Work request => Where a line in the listing contains the string "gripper", copy that line out.

Stored data =>
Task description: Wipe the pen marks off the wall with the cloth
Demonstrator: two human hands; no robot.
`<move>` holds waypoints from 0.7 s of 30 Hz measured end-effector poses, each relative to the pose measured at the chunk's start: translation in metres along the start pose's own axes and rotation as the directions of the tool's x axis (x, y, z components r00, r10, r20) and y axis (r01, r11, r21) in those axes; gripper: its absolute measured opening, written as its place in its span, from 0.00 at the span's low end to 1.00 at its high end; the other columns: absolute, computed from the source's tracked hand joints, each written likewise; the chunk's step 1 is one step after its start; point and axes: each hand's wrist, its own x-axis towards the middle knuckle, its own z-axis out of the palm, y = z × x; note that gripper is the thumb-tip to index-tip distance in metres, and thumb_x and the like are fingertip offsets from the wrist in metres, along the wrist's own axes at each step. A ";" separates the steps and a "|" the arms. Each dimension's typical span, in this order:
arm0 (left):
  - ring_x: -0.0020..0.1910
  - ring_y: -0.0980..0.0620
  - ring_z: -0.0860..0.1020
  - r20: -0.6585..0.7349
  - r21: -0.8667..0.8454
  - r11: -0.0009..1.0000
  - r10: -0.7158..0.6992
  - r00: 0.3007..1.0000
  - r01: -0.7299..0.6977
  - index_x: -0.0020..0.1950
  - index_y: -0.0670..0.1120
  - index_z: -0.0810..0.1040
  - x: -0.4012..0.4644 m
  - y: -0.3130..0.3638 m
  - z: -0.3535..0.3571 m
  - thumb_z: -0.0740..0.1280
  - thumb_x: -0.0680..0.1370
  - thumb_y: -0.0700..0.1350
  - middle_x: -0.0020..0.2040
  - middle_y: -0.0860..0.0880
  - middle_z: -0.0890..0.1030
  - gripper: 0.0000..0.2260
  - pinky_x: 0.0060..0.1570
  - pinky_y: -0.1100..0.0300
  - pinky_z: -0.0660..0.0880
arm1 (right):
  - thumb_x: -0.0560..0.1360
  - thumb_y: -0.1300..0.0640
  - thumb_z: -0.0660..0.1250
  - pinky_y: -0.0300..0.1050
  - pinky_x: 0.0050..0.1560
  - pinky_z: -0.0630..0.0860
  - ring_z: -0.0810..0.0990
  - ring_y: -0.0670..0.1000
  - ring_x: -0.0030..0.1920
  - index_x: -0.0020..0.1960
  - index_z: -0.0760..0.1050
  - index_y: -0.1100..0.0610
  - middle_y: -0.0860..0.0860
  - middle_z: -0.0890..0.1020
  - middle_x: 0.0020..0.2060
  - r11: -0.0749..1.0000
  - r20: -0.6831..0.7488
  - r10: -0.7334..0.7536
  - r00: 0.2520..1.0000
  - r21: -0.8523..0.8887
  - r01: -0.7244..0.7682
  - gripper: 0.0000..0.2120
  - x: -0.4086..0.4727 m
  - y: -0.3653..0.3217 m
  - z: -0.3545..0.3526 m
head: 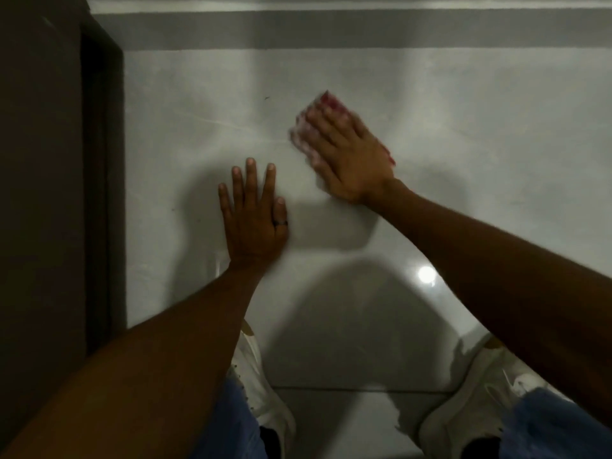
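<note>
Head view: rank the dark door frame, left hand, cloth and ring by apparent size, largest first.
1. dark door frame
2. left hand
3. cloth, visible part only: blurred and mostly under the right hand, so its rank is unsure
4. ring

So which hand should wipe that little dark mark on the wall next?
Probably the right hand: it presses the cloth on the wall, not far from the mark. The left hand lies flat and bare.
</note>
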 end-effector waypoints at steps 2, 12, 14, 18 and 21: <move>0.87 0.39 0.56 -0.009 0.005 1.000 -0.003 1.000 0.003 0.87 0.52 0.59 -0.001 0.001 -0.001 0.52 0.88 0.55 0.88 0.43 0.59 0.27 0.85 0.36 0.52 | 0.88 0.43 0.45 0.63 0.87 0.46 0.46 0.56 0.88 0.87 0.47 0.50 0.53 0.50 0.88 0.968 -0.011 0.240 0.971 0.080 -0.238 0.30 0.040 -0.018 -0.012; 0.87 0.38 0.56 0.005 0.030 1.000 0.005 1.000 -0.005 0.87 0.50 0.60 -0.001 0.002 -0.002 0.53 0.88 0.54 0.88 0.42 0.59 0.27 0.85 0.35 0.53 | 0.87 0.44 0.46 0.63 0.86 0.54 0.51 0.56 0.87 0.87 0.52 0.51 0.53 0.55 0.87 0.998 -0.030 0.041 0.999 0.057 -0.039 0.29 -0.032 -0.048 0.017; 0.87 0.38 0.56 0.004 0.021 1.000 0.005 1.000 -0.005 0.87 0.51 0.59 -0.002 -0.001 -0.001 0.53 0.88 0.54 0.88 0.42 0.59 0.27 0.85 0.35 0.52 | 0.87 0.44 0.48 0.63 0.85 0.54 0.51 0.56 0.87 0.87 0.52 0.51 0.53 0.55 0.87 0.999 -0.015 -0.004 1.000 0.041 0.005 0.29 -0.104 -0.047 0.030; 0.87 0.37 0.56 0.003 0.030 1.000 0.008 1.000 -0.008 0.87 0.51 0.58 -0.004 0.000 0.002 0.52 0.88 0.55 0.88 0.42 0.59 0.27 0.85 0.35 0.52 | 0.86 0.46 0.53 0.62 0.85 0.56 0.57 0.56 0.86 0.84 0.62 0.49 0.52 0.63 0.85 0.912 0.117 -0.410 0.904 0.032 0.410 0.27 -0.186 0.008 0.043; 0.87 0.38 0.57 -0.015 0.035 0.999 0.003 1.000 -0.002 0.87 0.52 0.59 -0.004 0.000 0.005 0.51 0.89 0.55 0.88 0.43 0.59 0.26 0.85 0.36 0.53 | 0.85 0.50 0.61 0.63 0.83 0.64 0.65 0.60 0.83 0.81 0.68 0.53 0.56 0.70 0.81 0.968 -0.007 -0.251 0.968 -0.027 0.251 0.25 -0.155 0.053 0.028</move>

Exercise answer =>
`<move>` holds waypoints from 0.7 s of 30 Hz measured end-effector poses, each relative to the pose measured at the chunk's start: translation in metres along the start pose's own axes and rotation as the directions of the tool's x axis (x, y, z components r00, r10, r20) and y axis (r01, r11, r21) in those axes; gripper: its absolute measured opening, written as its place in its span, from 0.00 at the span's low end to 1.00 at its high end; the other columns: absolute, computed from the source's tracked hand joints, each written likewise; the chunk's step 1 is one step after its start; point and axes: each hand's wrist, its own x-axis towards the middle knuckle, its own z-axis out of the palm, y = z × x; note that gripper is the thumb-tip to index-tip distance in metres, and thumb_x and the like are fingertip offsets from the wrist in metres, along the wrist's own axes at each step. A ";" separates the steps and a "|" the arms. Each dimension's typical span, in this order:
  - gripper: 0.0000..0.2260
  - gripper: 0.0000..0.2120

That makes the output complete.